Soil respiration and total carbon

Net soil respiration did show significant differences (P ≤ 0.001). This ranged from 2.15 mg C-CO₂·m^-2 dry soil·h^-1 in the water-only treatment (G0S0) to 5.08 mg C-CO₂·m^-2 dry soil·h^-1 in the highest carbohydrate concentration treatment (G8S8). Microbial populations in soil are often quite sensitive to changes in general conditions, so they provide information about their alterations in an early and reliable manner (^{Paolini, 2017}). An increase in CO₂ production in soil may indirectly indicate the activity of microorganisms oxidizing soil organic matter under aerobic conditions, and the growth of their populations accelerating nutrient cycling (^{Schloter et al., 2017}). This is because part of the carbohydrates placed in the soil serve as easily assimilable carbon and energy reserve (^{Ziter & MacDougall, 2013}).

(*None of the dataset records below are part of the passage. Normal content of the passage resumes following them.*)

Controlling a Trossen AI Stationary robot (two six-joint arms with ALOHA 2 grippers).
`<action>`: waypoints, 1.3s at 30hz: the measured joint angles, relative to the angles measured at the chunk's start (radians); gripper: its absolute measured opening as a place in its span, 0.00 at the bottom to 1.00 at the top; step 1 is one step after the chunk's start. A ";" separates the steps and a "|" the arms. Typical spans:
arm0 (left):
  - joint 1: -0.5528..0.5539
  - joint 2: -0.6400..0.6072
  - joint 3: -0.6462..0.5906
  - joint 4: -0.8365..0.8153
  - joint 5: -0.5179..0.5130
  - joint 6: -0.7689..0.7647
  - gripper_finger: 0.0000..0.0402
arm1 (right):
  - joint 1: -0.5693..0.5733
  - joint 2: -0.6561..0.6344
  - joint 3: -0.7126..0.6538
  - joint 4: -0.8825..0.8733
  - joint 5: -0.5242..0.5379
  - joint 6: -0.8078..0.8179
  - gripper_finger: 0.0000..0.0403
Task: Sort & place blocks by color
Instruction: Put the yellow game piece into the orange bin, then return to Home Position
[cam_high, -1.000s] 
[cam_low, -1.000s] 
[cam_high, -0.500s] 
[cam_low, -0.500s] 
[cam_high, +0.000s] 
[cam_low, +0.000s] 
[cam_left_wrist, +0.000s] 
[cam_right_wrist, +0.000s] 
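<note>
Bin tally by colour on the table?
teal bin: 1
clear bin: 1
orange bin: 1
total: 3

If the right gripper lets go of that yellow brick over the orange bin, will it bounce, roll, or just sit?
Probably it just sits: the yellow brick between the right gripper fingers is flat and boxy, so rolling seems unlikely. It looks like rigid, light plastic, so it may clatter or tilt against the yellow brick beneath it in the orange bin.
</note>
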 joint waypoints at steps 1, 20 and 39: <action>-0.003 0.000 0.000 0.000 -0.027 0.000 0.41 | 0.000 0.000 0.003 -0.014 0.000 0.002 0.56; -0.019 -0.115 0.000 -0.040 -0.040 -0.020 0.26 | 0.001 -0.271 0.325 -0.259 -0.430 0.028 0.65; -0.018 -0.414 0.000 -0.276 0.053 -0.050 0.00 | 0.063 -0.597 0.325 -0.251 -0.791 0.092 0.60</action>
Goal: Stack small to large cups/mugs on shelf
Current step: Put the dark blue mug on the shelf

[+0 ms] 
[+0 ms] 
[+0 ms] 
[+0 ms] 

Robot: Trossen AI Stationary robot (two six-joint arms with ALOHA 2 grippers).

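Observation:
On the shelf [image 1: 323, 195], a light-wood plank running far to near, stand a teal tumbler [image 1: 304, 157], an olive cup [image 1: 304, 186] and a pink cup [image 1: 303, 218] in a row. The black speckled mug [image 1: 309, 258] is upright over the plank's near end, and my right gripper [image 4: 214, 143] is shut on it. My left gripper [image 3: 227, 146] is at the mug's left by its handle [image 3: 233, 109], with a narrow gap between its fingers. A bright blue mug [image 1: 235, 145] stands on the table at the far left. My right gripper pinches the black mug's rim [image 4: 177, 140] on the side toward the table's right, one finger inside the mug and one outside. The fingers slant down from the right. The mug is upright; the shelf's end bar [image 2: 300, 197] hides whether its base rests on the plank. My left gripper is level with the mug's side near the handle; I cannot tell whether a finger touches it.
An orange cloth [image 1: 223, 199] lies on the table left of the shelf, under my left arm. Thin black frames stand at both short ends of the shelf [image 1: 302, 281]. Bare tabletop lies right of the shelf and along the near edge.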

In a study with carbohydrate amendments under semi evergreen oaks (Q. virginiana), there was an increase in microbial activity (soil respiration as CO₂); however, this only lasted while carbohydrates were metabolized by soil microorganisms (^{Martinez-Trinidad et al., 2010}). It is important to mention that, although the net mass of CO₂ was different between treatments, proportionally, the stimulation in respiration is low if the total soil carbon is considered. In this case, respiration was less than 1 % and there were no statistical differences between treatments (Table 2). Compared to some forest soils, the consumption of 1 % of soil carbon can be reached in the first 20 d in fertile soils and in more than 100 d in low fertility soils (^{Gómez-Guerrero & Doane, 2018}).

Soil moisture

Soil moisture was kept constant throughout the trial mainly due to scheduled irrigation. The values ranged from 31 to 46.9 % volumetric water content, finding the highest values in the rainy season without becoming statistically significant (P ≤ 0.05) with the days outside the rainy season (dry season).